From the listing below, reproduce word for word the part that opens with the line containing "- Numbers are" and closes with the line containing "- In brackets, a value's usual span"; reproduce nothing else.

---

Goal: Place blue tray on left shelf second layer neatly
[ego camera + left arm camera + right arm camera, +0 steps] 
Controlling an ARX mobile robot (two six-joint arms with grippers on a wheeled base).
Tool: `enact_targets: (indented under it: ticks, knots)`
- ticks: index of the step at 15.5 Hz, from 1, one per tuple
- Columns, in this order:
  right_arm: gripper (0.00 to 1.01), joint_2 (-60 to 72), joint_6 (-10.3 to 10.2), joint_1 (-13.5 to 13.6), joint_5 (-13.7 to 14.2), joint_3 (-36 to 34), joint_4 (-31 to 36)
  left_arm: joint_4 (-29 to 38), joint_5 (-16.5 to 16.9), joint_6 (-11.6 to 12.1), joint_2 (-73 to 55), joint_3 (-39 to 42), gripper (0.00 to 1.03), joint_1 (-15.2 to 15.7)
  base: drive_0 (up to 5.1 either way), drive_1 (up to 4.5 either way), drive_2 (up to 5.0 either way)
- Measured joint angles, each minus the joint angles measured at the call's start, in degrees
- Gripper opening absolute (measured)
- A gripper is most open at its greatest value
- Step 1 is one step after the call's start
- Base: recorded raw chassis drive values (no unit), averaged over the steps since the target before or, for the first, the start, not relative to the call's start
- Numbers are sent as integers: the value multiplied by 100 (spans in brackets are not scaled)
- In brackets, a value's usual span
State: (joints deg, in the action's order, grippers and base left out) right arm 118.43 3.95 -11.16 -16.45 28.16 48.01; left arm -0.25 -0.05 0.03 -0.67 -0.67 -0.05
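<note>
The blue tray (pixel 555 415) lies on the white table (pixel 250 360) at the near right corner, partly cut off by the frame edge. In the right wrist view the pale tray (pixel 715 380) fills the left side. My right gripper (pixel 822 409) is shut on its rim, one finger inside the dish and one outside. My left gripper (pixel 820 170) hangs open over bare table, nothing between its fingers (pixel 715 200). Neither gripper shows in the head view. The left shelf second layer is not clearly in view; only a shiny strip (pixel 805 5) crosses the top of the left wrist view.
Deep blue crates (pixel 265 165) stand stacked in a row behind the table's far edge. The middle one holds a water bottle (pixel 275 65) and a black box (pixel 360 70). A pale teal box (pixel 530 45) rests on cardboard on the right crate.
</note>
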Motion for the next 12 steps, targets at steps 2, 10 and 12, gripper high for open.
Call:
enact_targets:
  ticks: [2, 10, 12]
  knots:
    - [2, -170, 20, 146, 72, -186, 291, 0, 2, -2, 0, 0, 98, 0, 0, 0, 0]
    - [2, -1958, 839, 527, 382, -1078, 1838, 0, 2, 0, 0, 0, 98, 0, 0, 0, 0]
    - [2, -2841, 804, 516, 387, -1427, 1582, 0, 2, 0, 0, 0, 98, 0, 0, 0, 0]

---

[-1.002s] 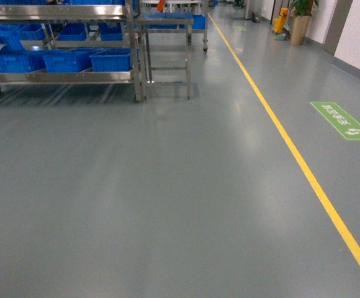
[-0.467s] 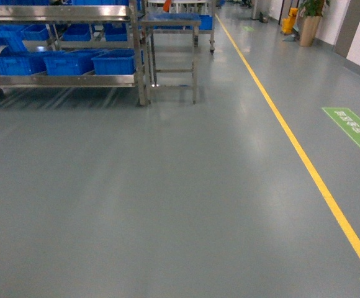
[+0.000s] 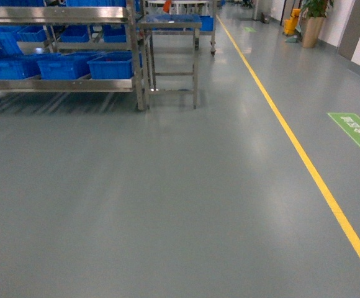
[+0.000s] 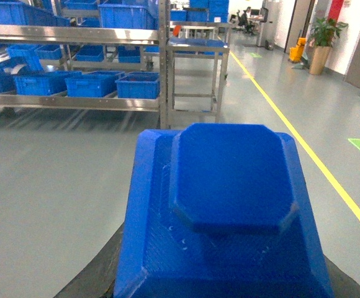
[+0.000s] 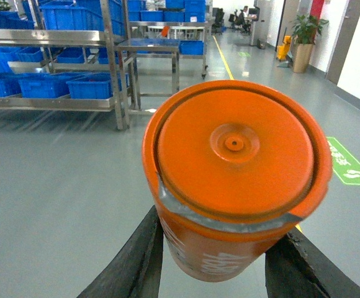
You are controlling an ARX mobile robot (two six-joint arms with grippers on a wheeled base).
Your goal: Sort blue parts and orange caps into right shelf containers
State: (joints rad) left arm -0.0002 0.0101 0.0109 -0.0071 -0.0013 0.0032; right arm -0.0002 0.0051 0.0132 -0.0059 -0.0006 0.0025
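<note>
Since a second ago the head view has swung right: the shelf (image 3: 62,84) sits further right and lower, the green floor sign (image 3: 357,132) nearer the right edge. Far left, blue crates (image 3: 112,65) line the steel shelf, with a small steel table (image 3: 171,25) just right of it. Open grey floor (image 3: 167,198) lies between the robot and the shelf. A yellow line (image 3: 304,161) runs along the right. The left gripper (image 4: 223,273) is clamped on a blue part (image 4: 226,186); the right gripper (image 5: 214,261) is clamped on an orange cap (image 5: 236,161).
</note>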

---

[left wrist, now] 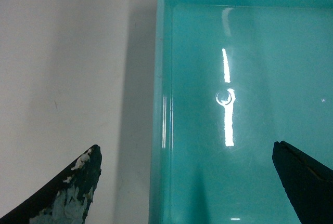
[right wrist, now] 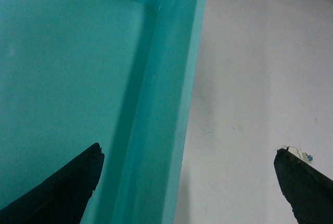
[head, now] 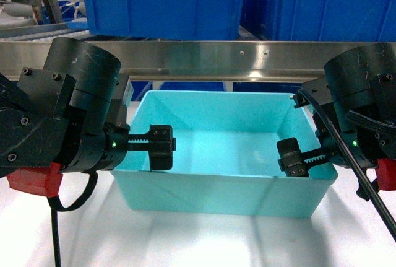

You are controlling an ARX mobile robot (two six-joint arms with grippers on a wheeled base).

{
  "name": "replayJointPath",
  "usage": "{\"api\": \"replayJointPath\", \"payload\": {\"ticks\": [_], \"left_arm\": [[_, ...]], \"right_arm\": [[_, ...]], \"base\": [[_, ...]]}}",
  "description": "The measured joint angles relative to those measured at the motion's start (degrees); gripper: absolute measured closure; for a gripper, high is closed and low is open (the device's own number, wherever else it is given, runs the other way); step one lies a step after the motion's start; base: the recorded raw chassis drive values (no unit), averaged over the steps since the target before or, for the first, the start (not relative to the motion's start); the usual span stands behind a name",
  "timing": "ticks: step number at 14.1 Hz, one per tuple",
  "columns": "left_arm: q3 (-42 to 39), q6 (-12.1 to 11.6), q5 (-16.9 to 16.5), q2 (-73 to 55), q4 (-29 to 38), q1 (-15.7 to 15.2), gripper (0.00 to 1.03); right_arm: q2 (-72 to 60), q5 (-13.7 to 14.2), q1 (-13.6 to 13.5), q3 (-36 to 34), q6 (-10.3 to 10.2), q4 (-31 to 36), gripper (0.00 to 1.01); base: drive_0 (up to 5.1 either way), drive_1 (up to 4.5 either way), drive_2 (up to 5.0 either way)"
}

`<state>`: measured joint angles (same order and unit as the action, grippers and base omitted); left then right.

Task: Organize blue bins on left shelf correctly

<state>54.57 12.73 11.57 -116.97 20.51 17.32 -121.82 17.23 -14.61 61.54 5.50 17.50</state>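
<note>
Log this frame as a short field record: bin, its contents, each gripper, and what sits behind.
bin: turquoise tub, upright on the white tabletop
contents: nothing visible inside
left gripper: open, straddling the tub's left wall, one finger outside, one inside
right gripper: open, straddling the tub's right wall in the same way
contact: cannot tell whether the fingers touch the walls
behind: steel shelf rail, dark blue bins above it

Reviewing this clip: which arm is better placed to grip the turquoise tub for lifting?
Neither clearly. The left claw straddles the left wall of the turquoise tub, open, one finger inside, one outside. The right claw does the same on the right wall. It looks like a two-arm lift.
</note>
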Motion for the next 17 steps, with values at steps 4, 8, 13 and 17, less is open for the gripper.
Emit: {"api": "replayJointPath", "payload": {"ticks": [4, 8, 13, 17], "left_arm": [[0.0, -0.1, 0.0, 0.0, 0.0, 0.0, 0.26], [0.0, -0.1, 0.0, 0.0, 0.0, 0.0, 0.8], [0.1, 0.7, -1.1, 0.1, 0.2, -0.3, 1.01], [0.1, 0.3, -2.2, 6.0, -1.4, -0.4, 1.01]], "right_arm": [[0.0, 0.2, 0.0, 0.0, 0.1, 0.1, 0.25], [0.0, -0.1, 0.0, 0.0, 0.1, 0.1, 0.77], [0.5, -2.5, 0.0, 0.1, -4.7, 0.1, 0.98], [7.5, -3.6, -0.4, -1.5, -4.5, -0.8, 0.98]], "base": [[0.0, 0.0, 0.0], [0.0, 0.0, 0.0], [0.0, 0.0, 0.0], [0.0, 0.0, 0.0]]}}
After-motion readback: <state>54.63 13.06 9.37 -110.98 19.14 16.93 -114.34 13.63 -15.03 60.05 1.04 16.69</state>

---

(Response box)
- Numbers are sent as integers: the value multiplied by 100 (spans in brackets are not scaled)
- In brackets, a value's usual span

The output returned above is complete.